Six-criteria feedback per letter

Per-criterion scoring (Purpose, Content, Conciseness & Clarity, Genre & Style, Organisation & Layout, Language) — no single black-box grade.

24-hour turnaround

Standard pack returns corrections within 48 hours; urgent add-on returns within 24. Useful when your exam date is approaching.

Frequently Asked Questions

What OET score do nurses need for the NMC? +

The NMC requires Grade B (350) in each of the four OET sub-tests. Uniquely, nurses can also achieve registration with Grade C+ (300) in Writing if the other three sub-tests reach Grade B in the same or a combined sitting within 6 months. This concession does not apply to other regulators.

What letter type do nurses typically write in OET Writing? +

Nurses are most often asked to write a referral letter, a discharge letter, or a transfer letter. The case notes are usually from a community nursing, ward, or aged-care context. Less commonly, the letter may be to a patient's family member or to a community service rather than another healthcare professional.
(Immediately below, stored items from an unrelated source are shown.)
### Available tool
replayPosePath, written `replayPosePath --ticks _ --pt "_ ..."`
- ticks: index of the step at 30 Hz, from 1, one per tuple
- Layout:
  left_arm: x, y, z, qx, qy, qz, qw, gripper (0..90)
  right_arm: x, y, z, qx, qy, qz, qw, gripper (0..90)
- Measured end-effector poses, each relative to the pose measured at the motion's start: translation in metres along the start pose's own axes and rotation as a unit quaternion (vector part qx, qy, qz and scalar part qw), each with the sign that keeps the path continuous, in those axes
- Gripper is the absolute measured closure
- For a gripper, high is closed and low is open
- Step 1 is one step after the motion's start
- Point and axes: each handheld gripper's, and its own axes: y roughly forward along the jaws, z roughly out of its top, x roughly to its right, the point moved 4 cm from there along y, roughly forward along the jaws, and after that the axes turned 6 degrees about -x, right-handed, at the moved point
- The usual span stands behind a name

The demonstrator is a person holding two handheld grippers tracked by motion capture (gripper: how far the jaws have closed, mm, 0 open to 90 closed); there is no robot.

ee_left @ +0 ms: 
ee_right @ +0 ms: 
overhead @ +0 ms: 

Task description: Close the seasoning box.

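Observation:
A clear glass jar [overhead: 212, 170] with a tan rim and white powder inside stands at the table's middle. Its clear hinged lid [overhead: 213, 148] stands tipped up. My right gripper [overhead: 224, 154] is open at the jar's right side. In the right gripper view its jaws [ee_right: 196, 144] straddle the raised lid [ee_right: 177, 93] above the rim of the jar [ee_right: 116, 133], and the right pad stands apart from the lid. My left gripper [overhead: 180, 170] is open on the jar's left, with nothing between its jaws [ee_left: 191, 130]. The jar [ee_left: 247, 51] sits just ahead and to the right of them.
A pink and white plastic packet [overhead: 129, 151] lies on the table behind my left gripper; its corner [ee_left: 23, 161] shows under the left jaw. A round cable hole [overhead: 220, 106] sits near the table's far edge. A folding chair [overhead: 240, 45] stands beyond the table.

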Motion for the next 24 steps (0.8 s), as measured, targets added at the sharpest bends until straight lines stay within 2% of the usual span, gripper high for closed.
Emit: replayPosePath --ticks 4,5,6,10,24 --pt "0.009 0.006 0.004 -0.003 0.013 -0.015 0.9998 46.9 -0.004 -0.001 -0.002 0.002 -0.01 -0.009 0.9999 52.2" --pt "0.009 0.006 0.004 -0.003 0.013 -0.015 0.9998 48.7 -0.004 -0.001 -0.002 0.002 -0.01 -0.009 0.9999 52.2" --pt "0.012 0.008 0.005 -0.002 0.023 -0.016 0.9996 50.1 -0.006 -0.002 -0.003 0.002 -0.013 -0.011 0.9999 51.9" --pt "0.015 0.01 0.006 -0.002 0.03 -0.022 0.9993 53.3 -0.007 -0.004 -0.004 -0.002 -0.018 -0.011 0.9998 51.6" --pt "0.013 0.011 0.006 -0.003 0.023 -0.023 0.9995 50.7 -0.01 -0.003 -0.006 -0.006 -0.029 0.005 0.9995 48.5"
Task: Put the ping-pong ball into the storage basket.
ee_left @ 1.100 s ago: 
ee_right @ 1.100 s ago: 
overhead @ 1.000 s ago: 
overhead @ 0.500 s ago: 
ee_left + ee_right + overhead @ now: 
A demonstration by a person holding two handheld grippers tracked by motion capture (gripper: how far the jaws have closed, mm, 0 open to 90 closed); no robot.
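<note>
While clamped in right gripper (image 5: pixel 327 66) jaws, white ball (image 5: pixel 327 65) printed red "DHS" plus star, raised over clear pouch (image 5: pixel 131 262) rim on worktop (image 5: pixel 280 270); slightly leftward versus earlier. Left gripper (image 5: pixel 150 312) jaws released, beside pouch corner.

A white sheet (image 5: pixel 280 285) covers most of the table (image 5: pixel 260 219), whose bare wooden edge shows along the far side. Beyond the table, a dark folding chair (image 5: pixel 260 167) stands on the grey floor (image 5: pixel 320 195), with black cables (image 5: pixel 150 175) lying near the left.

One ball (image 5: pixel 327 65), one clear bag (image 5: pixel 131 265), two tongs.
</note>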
Why do nurses fail OET Writing more than the other sub-tests? +

Three patterns recur across the thousands of nurse letters we have corrected. First, over-inclusion of case notes (Conciseness & Clarity). Second, mismatch between the addressee's expected register and the candidate's register (Genre & Style). Third, hedging language that obscures clinical urgency (Purpose). Targeted correction against the six criteria addresses each in turn.

How many corrections do nurses typically need before passing? +

From our internal data, the median nurse buyer who passes does so after 6-8 corrections spaced across 4-8 weeks. First-time candidates often pass after a 4-letter pack; re-takers more typically need 8 corrections to consolidate the criterion they previously lost. There is no guaranteed number — only a pattern.

Can I take OET on computer as a nurse? +

Yes. OET on computer is accepted by the NMC, NMBI, and AHPRA. The Writing sub-test format (250-word letter, case notes) is identical on paper or computer. Some candidates prefer paper for the working-margin space; others prefer the speed of typing.